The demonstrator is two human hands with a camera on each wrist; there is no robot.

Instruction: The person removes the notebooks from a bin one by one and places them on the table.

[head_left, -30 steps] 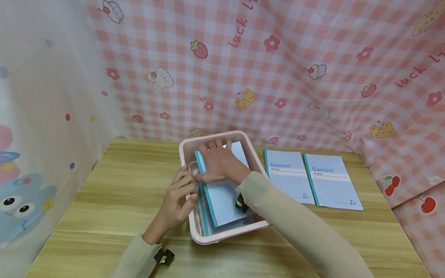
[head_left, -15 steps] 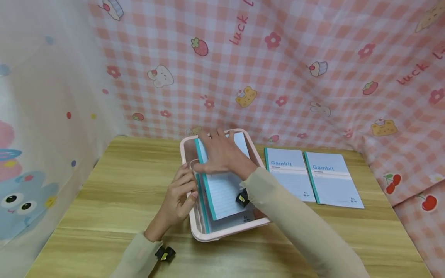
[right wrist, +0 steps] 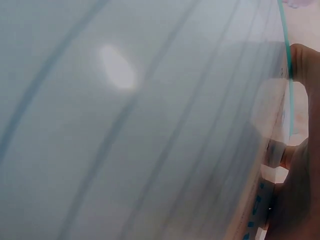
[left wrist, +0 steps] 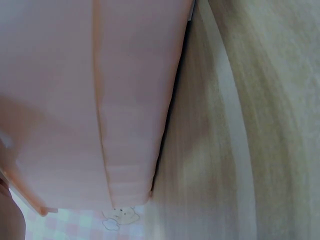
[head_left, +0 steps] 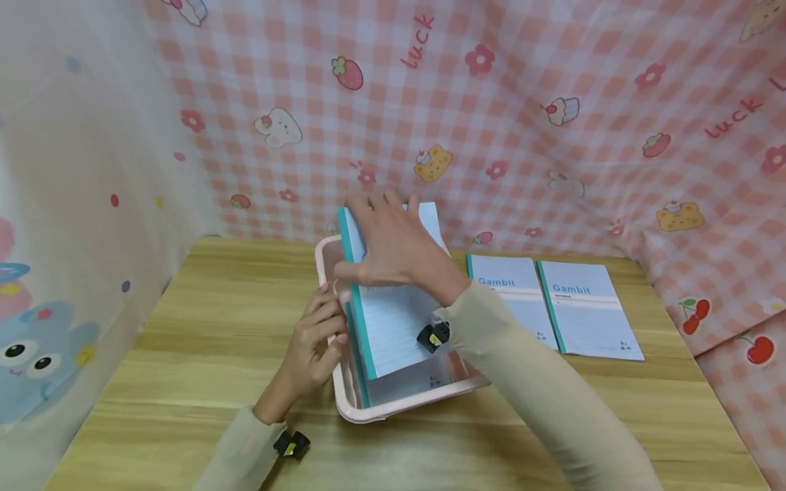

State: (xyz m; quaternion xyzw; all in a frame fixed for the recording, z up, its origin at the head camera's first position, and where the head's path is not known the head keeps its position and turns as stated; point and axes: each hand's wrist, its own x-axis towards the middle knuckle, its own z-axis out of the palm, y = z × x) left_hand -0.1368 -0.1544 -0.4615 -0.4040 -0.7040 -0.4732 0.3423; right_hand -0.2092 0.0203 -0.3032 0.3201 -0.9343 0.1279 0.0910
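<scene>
My right hand (head_left: 399,242) spreads over a notebook (head_left: 389,327) with a teal spine, its fingers at the top edge and thumb by the spine, gripping it. That notebook is tilted, with its top above the far rim of a pale pink plastic bin (head_left: 362,414). In the right wrist view the lined cover of the notebook (right wrist: 150,125) fills most of the frame. My left hand (head_left: 316,341) holds the bin's left rim with curled fingers. Inside the bin lies another notebook (head_left: 405,389), mostly covered. The left wrist view shows the bin's outer wall (left wrist: 135,100).
Two Gambit notebooks, a nearer-to-bin notebook (head_left: 518,310) partly behind the right sleeve and a farther notebook (head_left: 592,314), lie side by side on the wooden table (head_left: 202,354). A pink checked cloth (head_left: 381,123) hangs behind the table.
My right hand has raised the notebook up and away toward the back, so its top now rises past the bin's far rim. The left hand stays on the bin's rim.
</scene>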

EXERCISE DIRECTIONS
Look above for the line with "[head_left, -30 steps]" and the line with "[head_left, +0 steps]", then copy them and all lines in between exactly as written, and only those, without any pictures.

RESPONSE BELOW
[head_left, -30 steps] 
[head_left, -15 steps] 
[right wrist, +0 steps] 
[left wrist, +0 steps] 
[head_left, +0 steps] 

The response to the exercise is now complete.